_Task prompt_.
Using the data below, gather each line that includes the word "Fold".

:: Data segment ::

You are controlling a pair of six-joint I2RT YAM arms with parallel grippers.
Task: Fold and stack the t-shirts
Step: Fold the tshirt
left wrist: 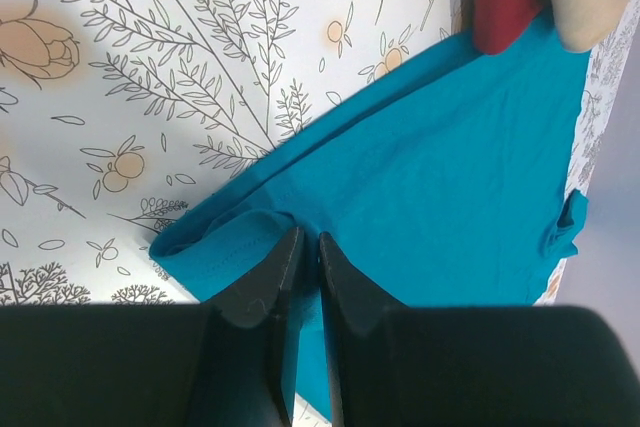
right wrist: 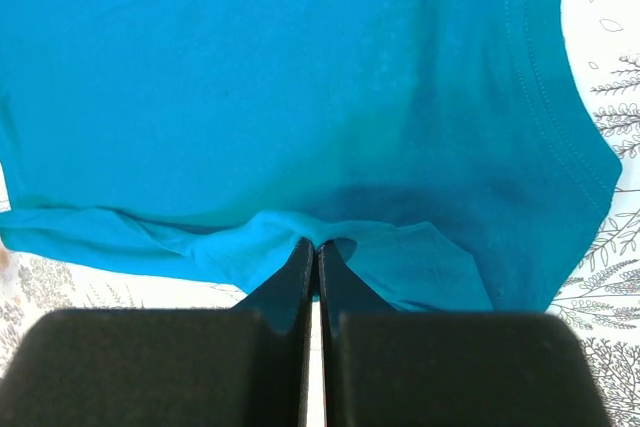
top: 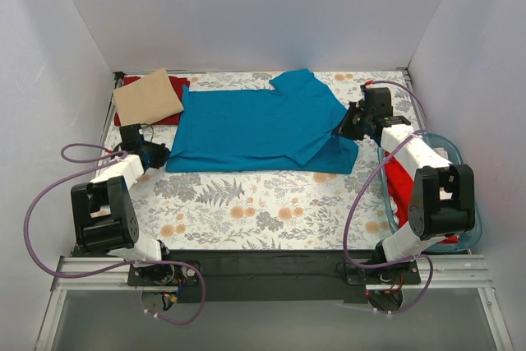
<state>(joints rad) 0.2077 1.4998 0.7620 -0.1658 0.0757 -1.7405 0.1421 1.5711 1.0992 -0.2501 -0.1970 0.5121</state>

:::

_Answer area_.
Task: Fold and stack the t-shirts
Step: Fold the tshirt

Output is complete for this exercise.